Why would Big Ag want shoreline land…? You can’t farm on sand. There are, what, 2 big ag companies on island right now…? Monsanto being neither of them. I don’t think ag companies are what’s causing the housing shortage.
Why would our children want to live here? Where are they going to work so that they can afford to buy a home here.?
Most of the people you may know are not home buyers. A lot of out of work high schoolers from the 1970s and 1980s. They played sports or got set back in the buying market. They had no job to buy a house. Factual. Even in Waimea.
Couple of Chesire Cats…Chi ching $$$$….Absolutely sickening to no end…You should be ashamed of yourselves…And den you wondah why you nevah get into da council???? SMH…
This is mostly an indicator of what new buyers are purchasing… houses of higher value are more attractive than the typical older home of most of us.

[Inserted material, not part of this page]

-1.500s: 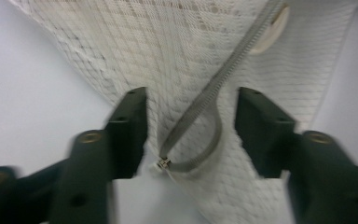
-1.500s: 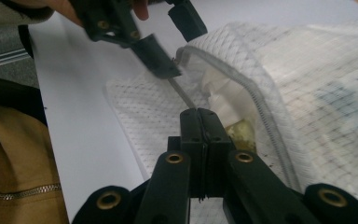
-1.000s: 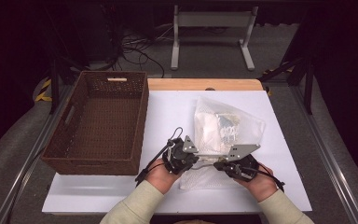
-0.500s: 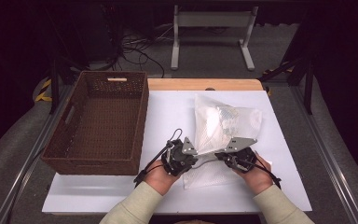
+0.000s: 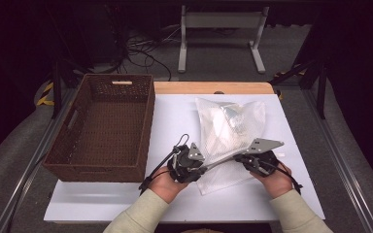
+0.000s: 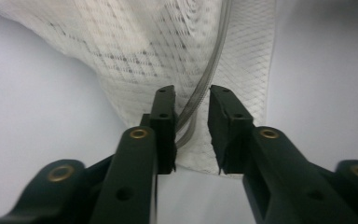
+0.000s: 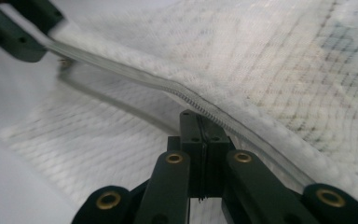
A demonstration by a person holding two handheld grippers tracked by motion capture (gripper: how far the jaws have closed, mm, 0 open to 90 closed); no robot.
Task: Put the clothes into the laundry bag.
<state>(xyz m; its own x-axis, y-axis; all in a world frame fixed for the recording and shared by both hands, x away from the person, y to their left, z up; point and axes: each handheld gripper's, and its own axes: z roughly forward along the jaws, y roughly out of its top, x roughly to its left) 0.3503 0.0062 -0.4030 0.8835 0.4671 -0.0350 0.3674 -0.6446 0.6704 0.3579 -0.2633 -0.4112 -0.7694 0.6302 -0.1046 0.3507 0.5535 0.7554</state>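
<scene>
A white mesh bag [image 5: 230,126] with pale contents lies on the white table [image 5: 175,111], its zipper edge [image 5: 221,161] stretched between both hands. My left gripper [image 5: 203,168] sits at the bag's near left corner. Its jaws have just been opening and stand apart, with the zipper strip [image 6: 193,109] running between them, close to the left pad [image 6: 164,122]. My right gripper [image 5: 238,157] is shut on the bag's zipper edge [image 7: 223,119]. In the right gripper view my right gripper [image 7: 200,128] pinches that edge, and the left gripper [image 7: 16,30] shows at the top left.
A large brown wicker basket [image 5: 102,126] stands open on the left half of the table. A wooden board edge [image 5: 213,88] runs along the back. Beyond it are a metal stand [image 5: 221,36] and cables on the floor.
My right gripper has moved away from the table's front edge and slightly right, drawing the bag's zipper edge taut and lifting the bag. The left hand has stayed where it was.
</scene>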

IF THE COUNTY WON’T BUILD AFFORDABLE HOUSING THEN DONT AGREE TO ANY B.s
High end housing either….block it
OH AND BY THE WAY…AFFORDABLE IS $300,000 MAX. . OR GTFO!!!
Stop reporting your classmates who never went to college. This is to the students from the 1980s. At any school. You reported them to an agency because they couldn’t pay their bills? Big deal on what you got. Nobody needs to know a college graduate from any one of the high schools on Kaua’i and from the 1980s or 1990s. This seems to be the common behavior from classmates who feel their classmates weren’t smart enough. Cut it out. Did you say Affordable housing?
This kind of behavior is ridiculous. Nobody needs to know that college person in this whole economic scheme. So that is it. The real story behind this Affordable housing issue.